### Exercise directions
Copy each line of the data below in which the word "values" can be found.

### Source data
====================
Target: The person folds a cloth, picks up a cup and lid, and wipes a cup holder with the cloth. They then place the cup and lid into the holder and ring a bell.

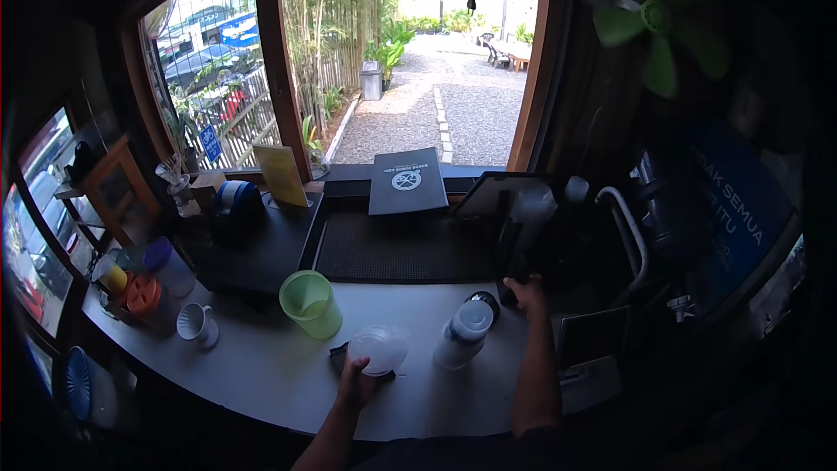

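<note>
- Two hands, well apart: left hand (356, 382) clamps the translucent cup (380, 347).
- Right hand (525, 293) is at the counter (261, 371) far edge, grip too dark to tell.
- Bare surface runs between translucent cup and pale bottle (460, 338).

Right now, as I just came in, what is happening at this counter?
At the white counter, a person's left hand holds a clear plastic cup. The right hand reaches farther back; it is too dark to tell whether it grips something. A green container stands beyond the cup, to its left.
</note>
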The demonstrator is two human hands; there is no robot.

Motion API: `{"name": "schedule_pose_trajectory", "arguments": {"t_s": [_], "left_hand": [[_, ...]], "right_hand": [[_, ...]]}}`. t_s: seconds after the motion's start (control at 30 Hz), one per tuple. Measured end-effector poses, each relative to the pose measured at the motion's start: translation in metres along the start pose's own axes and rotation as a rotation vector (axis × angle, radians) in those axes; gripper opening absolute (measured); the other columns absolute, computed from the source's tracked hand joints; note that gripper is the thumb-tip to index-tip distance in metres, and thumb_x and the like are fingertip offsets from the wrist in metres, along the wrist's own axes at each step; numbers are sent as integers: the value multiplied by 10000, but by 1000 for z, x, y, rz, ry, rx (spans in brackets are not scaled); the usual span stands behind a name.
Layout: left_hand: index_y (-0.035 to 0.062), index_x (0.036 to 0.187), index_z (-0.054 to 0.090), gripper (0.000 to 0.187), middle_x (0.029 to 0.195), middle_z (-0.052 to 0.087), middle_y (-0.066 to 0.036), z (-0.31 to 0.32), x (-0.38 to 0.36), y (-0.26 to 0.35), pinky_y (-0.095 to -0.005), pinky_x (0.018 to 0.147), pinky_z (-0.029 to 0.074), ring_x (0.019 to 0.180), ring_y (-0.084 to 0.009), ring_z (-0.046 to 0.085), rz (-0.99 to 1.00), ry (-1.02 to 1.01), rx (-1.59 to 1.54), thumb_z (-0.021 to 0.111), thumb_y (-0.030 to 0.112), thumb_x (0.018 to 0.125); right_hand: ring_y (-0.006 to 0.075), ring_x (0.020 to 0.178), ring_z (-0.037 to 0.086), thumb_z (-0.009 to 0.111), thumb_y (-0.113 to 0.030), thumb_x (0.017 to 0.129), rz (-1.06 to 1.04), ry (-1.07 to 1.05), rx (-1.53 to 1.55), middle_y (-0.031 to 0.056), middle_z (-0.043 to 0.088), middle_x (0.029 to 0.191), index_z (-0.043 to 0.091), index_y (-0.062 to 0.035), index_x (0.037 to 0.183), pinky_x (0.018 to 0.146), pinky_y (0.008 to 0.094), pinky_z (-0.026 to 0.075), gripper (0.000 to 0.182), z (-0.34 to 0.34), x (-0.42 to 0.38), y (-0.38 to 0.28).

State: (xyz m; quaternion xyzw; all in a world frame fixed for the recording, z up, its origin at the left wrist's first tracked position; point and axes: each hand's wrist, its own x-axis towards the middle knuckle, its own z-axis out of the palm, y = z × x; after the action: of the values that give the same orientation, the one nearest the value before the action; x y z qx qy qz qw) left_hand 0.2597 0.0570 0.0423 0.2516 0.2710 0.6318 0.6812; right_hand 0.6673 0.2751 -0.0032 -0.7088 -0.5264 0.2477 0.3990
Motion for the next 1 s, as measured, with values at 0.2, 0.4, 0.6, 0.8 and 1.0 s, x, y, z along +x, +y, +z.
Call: {"name": "schedule_pose_trajectory", "arguments": {"t_s": [0.2,0.4,0.6,0.8,1.0], "left_hand": [[61,1446,256,956,1353,427,-185,-4,-18,7,-520,983,505,1256,-351,497,27,31,66,794,397,730],[59,1500,193,1031,1377,406,-185,-18,-26,12,-518,1088,422,1304,-336,454,44,96,119,800,362,724],[56,1507,180,1048,1387,399,-174,-18,-32,21,-493,1107,395,1322,-314,438,51,139,221,801,338,712],[34,1471,234,997,1345,457,-173,-11,-35,27,-467,1081,428,1276,-308,490,56,117,280,794,328,701],[29,1469,238,1002,1344,461,-176,-19,-39,40,-455,1073,435,1272,-297,497,-37,92,343,797,351,703]], "right_hand": [[103,648,573,795,-356,818,316,-231,304,-12,592,783,625,-121,919,458,267,441,308,-27,-38,-64],[70,633,565,746,-345,895,122,-154,584,-44,570,750,610,-152,889,468,238,463,236,-29,-52,-63],[52,679,525,578,-422,1009,-144,56,718,30,572,1041,597,-15,1246,558,211,465,471,-46,-60,-82],[91,836,560,580,-310,1014,-556,287,456,96,505,1336,558,14,1374,643,237,453,485,-86,-112,-168],[172,943,604,729,-340,909,-584,-21,657,114,647,1073,684,-17,983,823,347,495,335,-91,-199,-237]]}}
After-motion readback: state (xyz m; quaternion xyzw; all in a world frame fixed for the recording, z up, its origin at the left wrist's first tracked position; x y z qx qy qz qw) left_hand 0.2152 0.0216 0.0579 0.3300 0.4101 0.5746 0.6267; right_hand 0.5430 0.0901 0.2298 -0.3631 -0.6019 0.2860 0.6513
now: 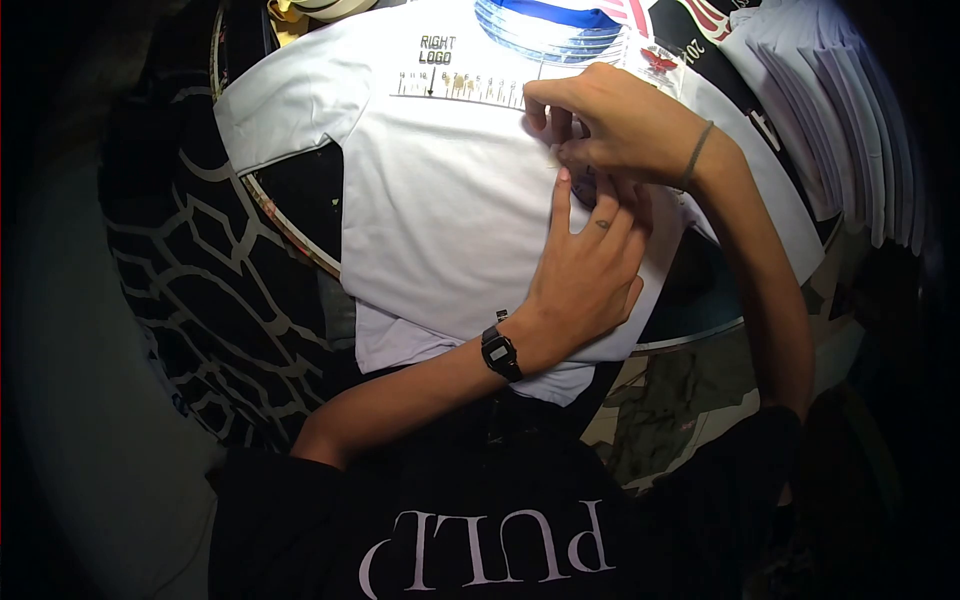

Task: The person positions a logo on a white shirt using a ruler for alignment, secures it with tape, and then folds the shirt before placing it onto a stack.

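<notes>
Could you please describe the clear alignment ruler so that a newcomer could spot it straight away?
Find the white T-shirt spread flat on the round table. Just below its blue-striped collar lies the clear plastic alignment ruler. It alone bears black print: "RIGHT LOGO", an arrow and a numbered scale.

A garment-printing workshop is shown: a white T-shirt (450, 190) is laid on a platen under a logo placement ruler (460, 85), beside stacked white sheets (850, 110)
</notes>
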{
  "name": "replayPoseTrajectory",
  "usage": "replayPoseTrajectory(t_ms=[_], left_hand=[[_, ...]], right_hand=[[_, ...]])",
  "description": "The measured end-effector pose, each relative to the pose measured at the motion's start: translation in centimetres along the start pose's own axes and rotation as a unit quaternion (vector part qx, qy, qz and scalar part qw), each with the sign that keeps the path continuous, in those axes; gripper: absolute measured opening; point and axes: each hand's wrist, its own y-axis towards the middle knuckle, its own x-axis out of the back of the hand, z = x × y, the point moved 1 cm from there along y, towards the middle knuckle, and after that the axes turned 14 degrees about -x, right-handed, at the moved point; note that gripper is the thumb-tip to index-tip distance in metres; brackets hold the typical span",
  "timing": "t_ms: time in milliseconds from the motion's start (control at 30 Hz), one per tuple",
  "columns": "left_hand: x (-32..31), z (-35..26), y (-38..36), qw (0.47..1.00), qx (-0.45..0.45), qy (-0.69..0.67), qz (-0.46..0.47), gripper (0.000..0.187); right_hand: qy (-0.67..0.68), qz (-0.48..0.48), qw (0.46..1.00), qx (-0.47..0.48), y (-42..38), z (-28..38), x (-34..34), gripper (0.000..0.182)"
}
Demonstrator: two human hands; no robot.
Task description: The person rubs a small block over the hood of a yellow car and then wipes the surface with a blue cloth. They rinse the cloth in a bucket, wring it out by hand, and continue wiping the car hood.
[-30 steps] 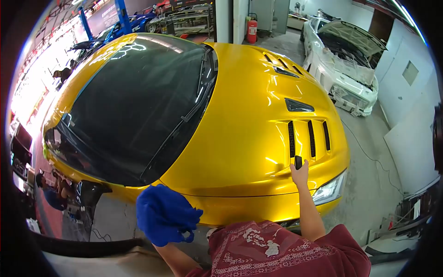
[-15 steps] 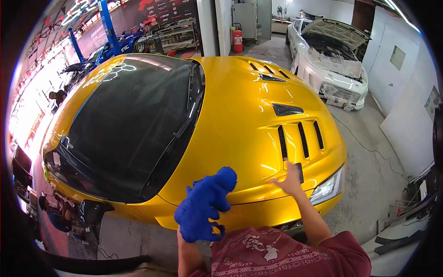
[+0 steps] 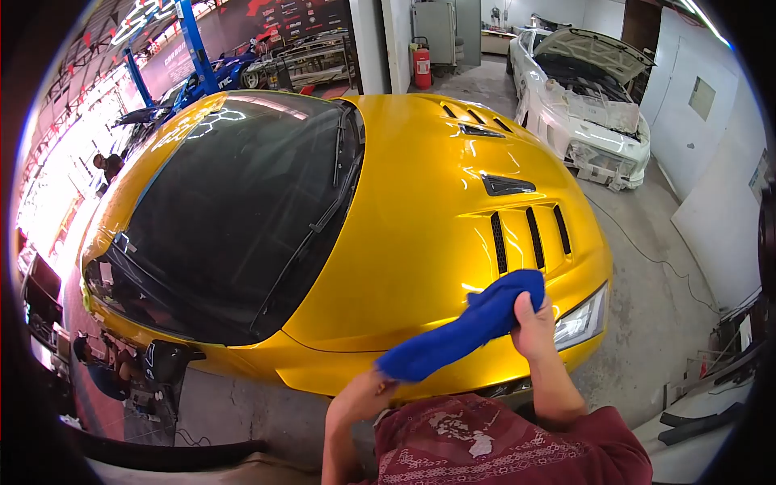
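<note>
A blue cloth (image 3: 461, 330) stretches between my two hands, above the front fender edge of a yellow car (image 3: 404, 226). My left hand (image 3: 361, 398) is closed on the cloth's lower left end, near the front of my maroon shirt. On the cloth's upper right end, my right hand (image 3: 533, 323) grips with its thumb on top, close to the headlight (image 3: 580, 318). Black hood vents (image 3: 533, 238) lie just beyond the cloth. The dark windshield (image 3: 242, 210) is to the left.
A white car (image 3: 586, 113) with its hood raised stands at the back right. A red fire extinguisher (image 3: 421, 65) is behind the yellow car. One person (image 3: 109, 368) crouches at the lower left, another (image 3: 107, 166) is farther back. A cable crosses the floor at right.
The blue cloth has gone from a bunch around my left hand to a stretched strip. My right hand, empty and spread before, now holds its other end. My left hand has moved slightly right.
</note>
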Motion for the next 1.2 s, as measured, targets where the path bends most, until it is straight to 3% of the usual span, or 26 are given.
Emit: replayPoseTrajectory(t_ms=[33,133,167,200,267,333,367,400,467,533,567,600,633,667,700,733,767,867,900,967,1000,1033,1100,1133,1200], left_hand=[[-1.2,2.1,-0.5,0.995,0.07,-0.008,0.076,0.051],[-3.7,0.5,0.8,0.995,-0.089,-0.029,-0.033,0.072],[-5.1,-0.2,1.8,0.987,-0.119,-0.039,-0.098,0.081],[-6.6,-0.8,3.3,0.974,-0.151,-0.048,-0.163,0.09],[-8.6,-1.8,6.7,0.928,-0.237,-0.082,-0.277,0.072],[-7.6,-3.0,7.6,0.862,-0.321,-0.132,-0.368,0.052],[-7.5,-2.8,7.9,0.838,-0.336,-0.157,-0.401,0.042],[-8.2,-2.0,7.8,0.822,-0.301,-0.212,-0.434,0.035],[-8.3,-0.5,7.4,0.817,-0.229,-0.265,-0.458,0.03],[-7.9,-0.6,7.1,0.78,-0.201,-0.321,-0.498,0.031],[-8.2,-0.9,7.4,0.786,-0.229,-0.287,-0.497,0.037],[-8.7,-2.2,7.1,0.786,-0.2,-0.373,-0.45,0.037],[-8.8,-4.3,6.5,0.777,-0.175,-0.453,-0.4,0.038],[-9.6,-4.4,7.1,0.791,-0.2,-0.441,-0.375,0.039],[-10.3,-4.5,7.6,0.802,-0.225,-0.428,-0.349,0.041],[-11.9,-2.7,8.1,0.832,-0.292,-0.322,-0.344,0.043],[-12.1,-2.7,7.9,0.865,-0.295,-0.287,-0.287,0.047],[-9.3,-4.4,6.8,0.908,-0.347,0.011,-0.234,0.055],[-8.6,-3.7,6.5,0.912,-0.341,0.092,-0.208,0.072],[-8.0,-3.1,5.9,0.958,-0.265,-0.008,-0.106,0.088],[-7.8,-3.0,5.8,0.972,-0.222,-0.055,-0.054,0.097],[-7.7,-3.7,5.3,0.957,-0.114,-0.261,0.05,0.106],[-9.7,-3.5,6.0,0.807,-0.033,-0.578,0.113,0.098],[-11.3,-3.3,6.7,0.691,0.017,-0.71,0.136,0.095],[-12.7,-4.4,8.6,0.591,0.077,-0.797,0.095,0.069]], right_hand=[[-0.032,-0.01,0.999,0.011,-0.2,0.7,-0.7,0.031],[-0.113,-0.057,0.992,0.02,-1.0,0.7,-4.9,0.007],[-0.202,-0.094,0.973,0.055,-1.4,0.0,-6.6,0.008],[-0.181,-0.099,0.978,0.031,-2.3,-0.4,-8.3,0.012],[-0.061,0.001,0.996,-0.061,-4.0,-1.2,-10.4,0.016],[-0.156,0.136,0.974,-0.089,-5.3,0.3,-9.8,0.02],[-0.135,0.126,0.978,-0.095,-6.1,0.7,-9.3,0.025],[-0.097,0.071,0.992,-0.029,-6.1,1.3,-9.3,0.03],[-0.041,-0.044,0.996,-0.066,-4.9,0.8,-6.0,0.026],[0.084,-0.15,0.966,-0.191,-3.7,-2.3,-2.5,0.028],[0.055,-0.196,0.943,-0.263,-4.0,-5.4,-0.7,0.036],[0.086,-0.196,0.916,-0.34,-5.0,-9.1,1.2,0.051],[0.166,-0.173,0.884,-0.401,-6.4,-9.7,0.4,0.053],[0.243,-0.148,0.843,-0.456,-7.3,-9.7,-1.0,0.056],[0.325,-0.081,0.849,-0.409,-7.8,-9.7,-2.3,0.058],[0.406,-0.017,0.841,-0.357,-8.5,-9.8,-3.1,0.06],[0.406,-0.012,0.855,-0.322,-8.5,-10.7,-2.6,0.057],[0.449,-0.024,0.848,-0.28,-7.4,-10.6,0.1,0.044],[0.337,-0.16,0.883,-0.285,-7.6,-8.4,0.4,0.039],[0.298,-0.24,0.899,-0.212,-7.0,-6.5,2.4,0.041],[0.274,-0.276,0.914,-0.115,-7.2,-5.2,2.6,0.038],[0.18,-0.333,0.924,-0.051,-7.6,-4.5,2.4,0.036],[-0.062,-0.42,0.905,0.028,-9.0,-3.1,0.3,0.032],[-0.161,-0.395,0.902,0.066,-9.9,-4.0,-0.6,0.031],[-0.407,-0.27,0.832,0.262,-10.8,-4.7,-2.5,0.034]])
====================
### Solution for this exercise
State: (xyz m; quaternion xyzw; all in a world frame fixed for the recording, z up, its origin at the left wrist's first tracked position; point and axes: each hand's wrist, its own x-axis towards the middle knuckle, its own z-axis out of the palm, y = z × x; after the action: of the values that give the same orientation, the one nearest the value before the action; x y z qx qy qz qw) left_hand 0.2597 0.0570 0.0423 0.2516 0.2710 0.6318 0.6812; right_hand 0.6673 0.2751 -0.0032 -0.7088 -0.5264 0.2477 0.3990
Motion for the next 1 s, as measured, with values at 0.2, 0.4, 0.6, 0.8 and 1.0 s, x, y, z along +x, +y, +z.

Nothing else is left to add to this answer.